Work to be completed ▸ If an entry holds a picture, leave that picture out. Give everything else again exactly.

######

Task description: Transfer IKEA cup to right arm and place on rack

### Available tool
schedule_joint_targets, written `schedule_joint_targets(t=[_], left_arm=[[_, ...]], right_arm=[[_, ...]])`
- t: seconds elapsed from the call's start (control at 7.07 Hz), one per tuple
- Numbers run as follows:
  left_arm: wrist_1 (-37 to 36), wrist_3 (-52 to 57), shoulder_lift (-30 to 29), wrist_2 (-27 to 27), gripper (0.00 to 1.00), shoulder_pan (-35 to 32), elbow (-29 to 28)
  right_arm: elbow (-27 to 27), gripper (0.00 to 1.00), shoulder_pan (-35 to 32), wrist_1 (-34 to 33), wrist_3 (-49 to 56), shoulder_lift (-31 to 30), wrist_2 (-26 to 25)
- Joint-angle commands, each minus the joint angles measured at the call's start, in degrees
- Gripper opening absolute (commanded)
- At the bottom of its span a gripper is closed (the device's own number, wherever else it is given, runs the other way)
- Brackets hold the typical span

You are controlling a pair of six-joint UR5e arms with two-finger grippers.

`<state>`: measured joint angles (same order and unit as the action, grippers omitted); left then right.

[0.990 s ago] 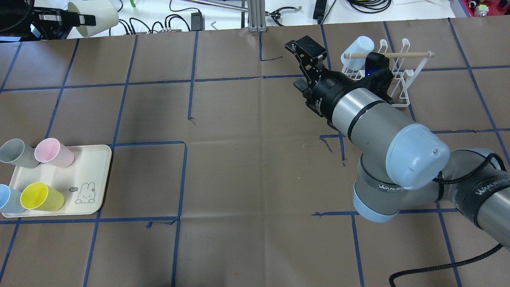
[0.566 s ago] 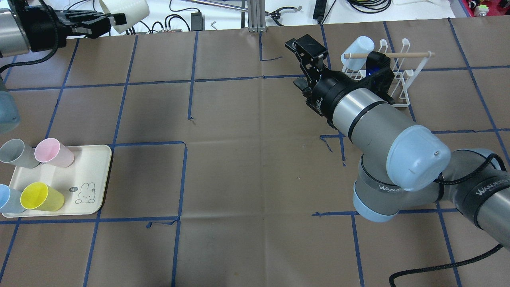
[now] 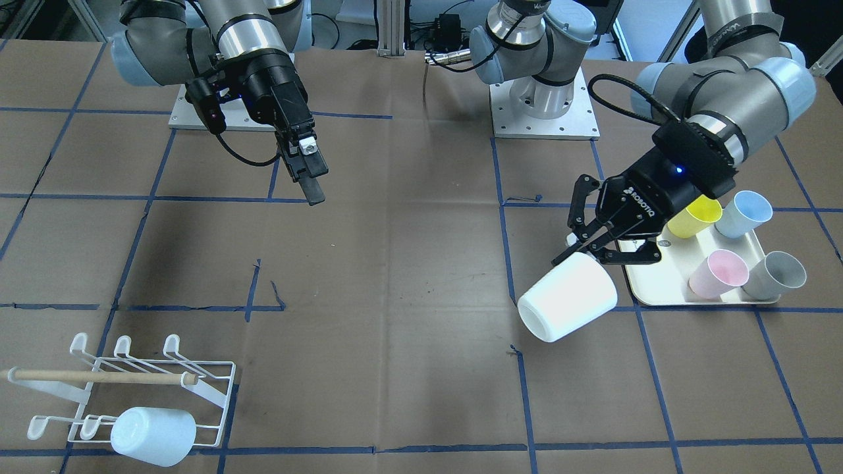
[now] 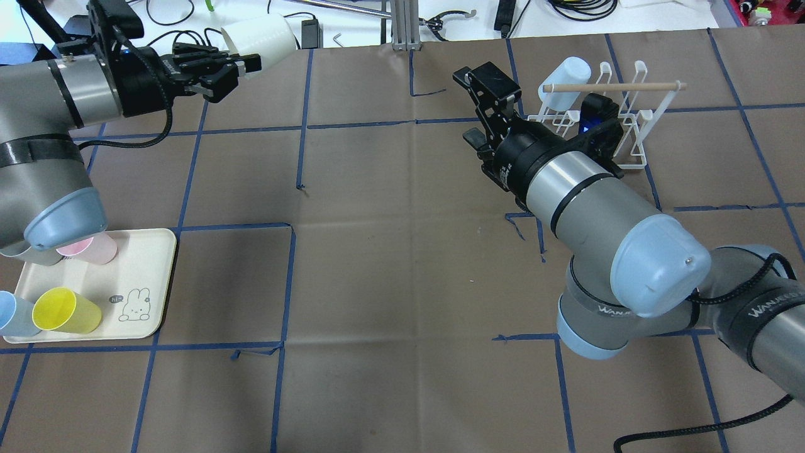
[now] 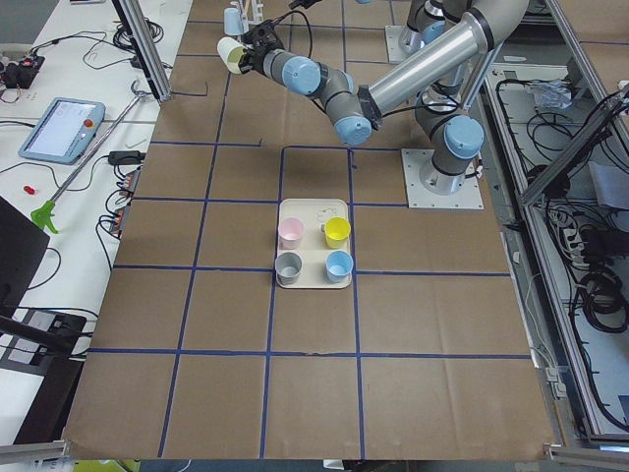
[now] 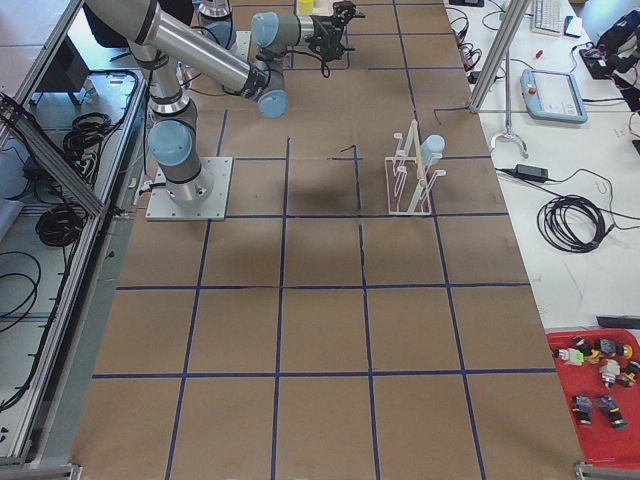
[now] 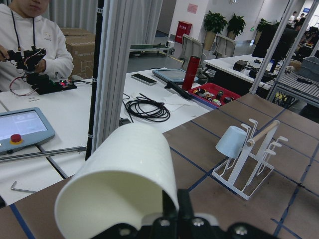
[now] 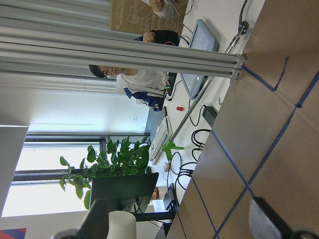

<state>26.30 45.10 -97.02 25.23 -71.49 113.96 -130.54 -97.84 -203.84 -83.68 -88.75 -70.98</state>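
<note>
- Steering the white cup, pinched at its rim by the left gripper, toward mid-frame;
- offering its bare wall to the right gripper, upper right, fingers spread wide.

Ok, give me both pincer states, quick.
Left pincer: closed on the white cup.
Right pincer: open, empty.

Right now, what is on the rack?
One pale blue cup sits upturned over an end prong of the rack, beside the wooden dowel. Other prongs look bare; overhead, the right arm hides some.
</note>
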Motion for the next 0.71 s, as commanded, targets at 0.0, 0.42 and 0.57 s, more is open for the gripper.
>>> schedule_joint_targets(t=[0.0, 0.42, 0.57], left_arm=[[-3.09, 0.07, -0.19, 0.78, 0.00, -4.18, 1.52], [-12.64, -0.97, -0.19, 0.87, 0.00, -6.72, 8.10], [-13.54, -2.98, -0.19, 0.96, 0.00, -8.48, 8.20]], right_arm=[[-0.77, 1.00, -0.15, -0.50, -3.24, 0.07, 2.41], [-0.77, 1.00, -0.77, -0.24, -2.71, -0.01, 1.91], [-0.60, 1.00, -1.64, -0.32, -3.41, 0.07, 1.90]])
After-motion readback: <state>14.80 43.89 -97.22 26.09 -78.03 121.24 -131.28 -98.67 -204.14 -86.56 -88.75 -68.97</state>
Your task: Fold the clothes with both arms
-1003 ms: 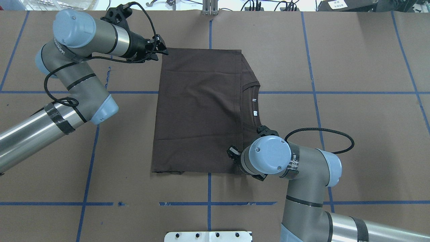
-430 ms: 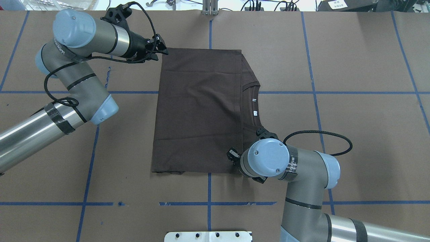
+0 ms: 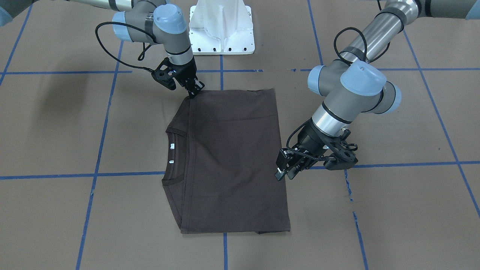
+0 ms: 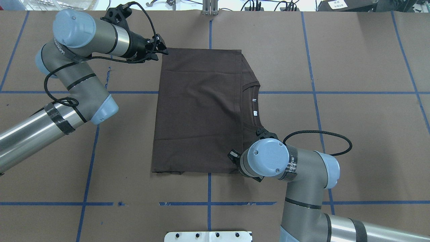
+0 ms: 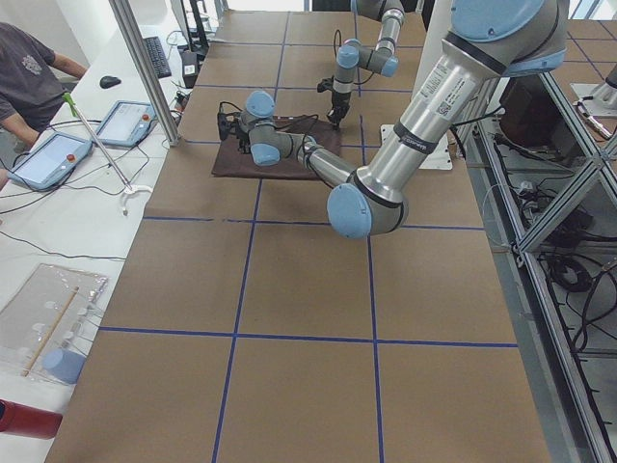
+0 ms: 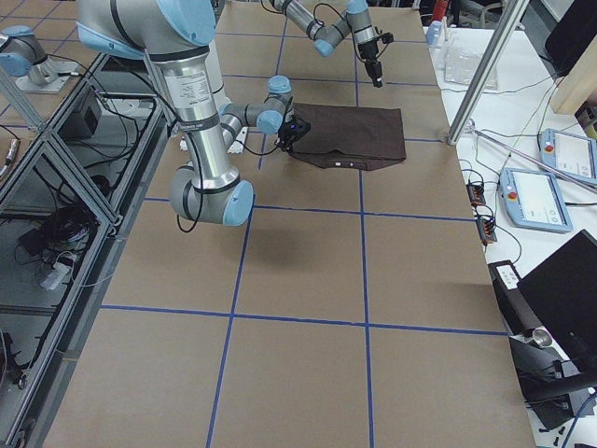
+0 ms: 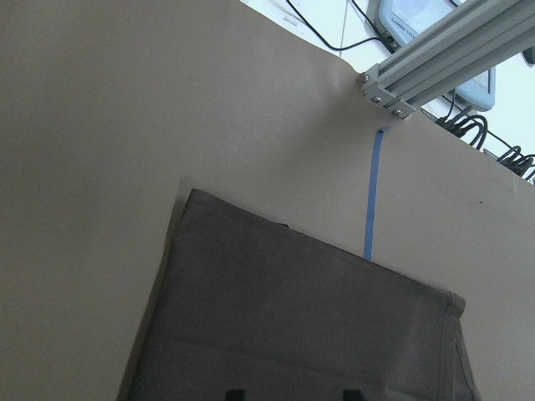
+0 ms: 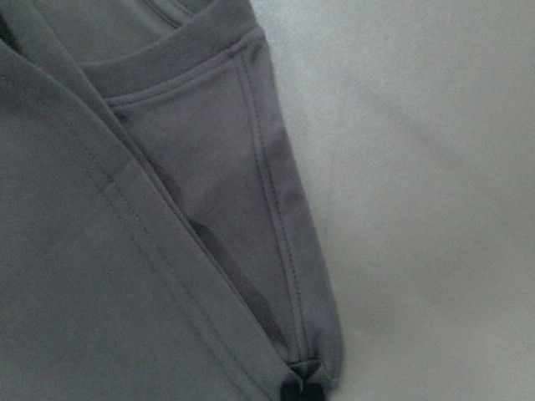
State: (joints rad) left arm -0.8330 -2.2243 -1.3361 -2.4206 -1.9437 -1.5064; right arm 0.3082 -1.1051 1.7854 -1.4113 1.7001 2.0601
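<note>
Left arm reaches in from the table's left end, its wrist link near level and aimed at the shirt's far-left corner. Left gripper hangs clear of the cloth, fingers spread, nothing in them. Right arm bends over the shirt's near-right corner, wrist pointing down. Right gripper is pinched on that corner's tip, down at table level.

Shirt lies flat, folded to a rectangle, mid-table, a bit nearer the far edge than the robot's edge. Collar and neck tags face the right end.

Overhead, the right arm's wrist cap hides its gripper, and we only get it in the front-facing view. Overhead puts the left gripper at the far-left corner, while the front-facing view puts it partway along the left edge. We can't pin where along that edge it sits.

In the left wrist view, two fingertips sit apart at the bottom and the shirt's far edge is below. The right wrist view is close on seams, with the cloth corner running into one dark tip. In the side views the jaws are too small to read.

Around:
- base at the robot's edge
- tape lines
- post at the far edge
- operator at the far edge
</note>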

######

Response below ▸
Task description: Transfer IKEA cup to right arm and place on rack

### Available tool
schedule_joint_targets, written `schedule_joint_targets(t=[_], left_arm=[[_, ...]], right_arm=[[_, ...]])`
- t: seconds elapsed from the call's start (control at 7.07 Hz), one per tuple
- Numbers run as follows:
  left_arm: wrist_1 (-37 to 36), wrist_3 (-52 to 57), shoulder_lift (-30 to 29), wrist_2 (-27 to 27), gripper (0.00 to 1.00), shoulder_pan (-35 to 32), elbow (-29 to 28)
  right_arm: elbow (-27 to 27), gripper (0.00 to 1.00), shoulder_pan (-35 to 32), wrist_1 (-34 to 33), wrist_3 (-49 to 56), shoulder_lift (-31 to 30), wrist_2 (-26 to 25)
- Joint-angle commands, each minus the joint angles measured at the call's start, in degrees
- Gripper opening absolute (commanded)
- At the bottom of its span a gripper is closed (the device's own number, wherever else it is given, runs the other way)
- Brackets hold the typical span

You are controlling a pair of six-joint UR5e arms with two-finger grippers.

`<state>`: measured joint angles (same order and unit as the action, grippers omitted); left then right.

[0.990 s ago] 
[0.566 s ago] 
[now] 
[now] 
[now] 
[now] 
[now] 
[now] 

<state>26.30 45.10 -97.02 25.23 -71.49 113.96 -130.54 -97.84 -203.84 -83.68 -88.75 -70.98</state>
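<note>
- Steering the white cup, pinched at its rim by the left gripper, toward mid-frame;
- offering its bare wall to the right gripper, upper right, fingers spread wide.

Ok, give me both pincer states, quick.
Left pincer: closed on the white cup.
Right pincer: open, empty.

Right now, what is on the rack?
One pale blue cup sits upturned over an end prong of the rack, beside the wooden dowel. Other prongs look bare; overhead, the right arm hides some.
</note>
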Motion for the next 0.71 s, as commanded, targets at 0.0, 0.42 and 0.57 s, more is open for the gripper.
>>> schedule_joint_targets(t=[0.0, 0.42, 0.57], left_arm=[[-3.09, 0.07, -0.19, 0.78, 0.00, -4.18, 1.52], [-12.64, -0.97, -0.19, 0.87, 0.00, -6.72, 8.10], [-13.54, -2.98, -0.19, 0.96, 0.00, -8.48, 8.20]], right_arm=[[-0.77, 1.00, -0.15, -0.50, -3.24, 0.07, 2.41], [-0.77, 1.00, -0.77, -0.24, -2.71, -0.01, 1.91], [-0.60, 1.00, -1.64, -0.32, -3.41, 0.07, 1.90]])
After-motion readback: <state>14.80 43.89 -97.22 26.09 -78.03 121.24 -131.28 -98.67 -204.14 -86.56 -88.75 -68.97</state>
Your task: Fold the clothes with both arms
-1003 ms: 
-430 ms: 
+0 ms: 
+0 ms: 
+0 ms: 
+0 ms: 
+0 ms: 
+0 ms: 
State: (joints rad) left arm -0.8330 -2.2243 -1.3361 -2.4206 -1.9437 -1.5064; right arm 0.3082 -1.1051 1.7854 -1.4113 1.7001 2.0601
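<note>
Left arm reaches in from the table's left end, its wrist link near level and aimed at the shirt's far-left corner. Left gripper hangs clear of the cloth, fingers spread, nothing in them. Right arm bends over the shirt's near-right corner, wrist pointing down. Right gripper is pinched on that corner's tip, down at table level.

Shirt lies flat, folded to a rectangle, mid-table, a bit nearer the far edge than the robot's edge. Collar and neck tags face the right end.

Overhead, the right arm's wrist cap hides its gripper, and we only get it in the front-facing view. Overhead puts the left gripper at the far-left corner, while the front-facing view puts it partway along the left edge. We can't pin where along that edge it sits.

In the left wrist view, two fingertips sit apart at the bottom and the shirt's far edge is below. The right wrist view is close on seams, with the cloth corner running into one dark tip. In the side views the jaws are too small to read.

Around:
- base at the robot's edge
- tape lines
- post at the far edge
- operator at the far edge
</note>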

This exercise requires no further work.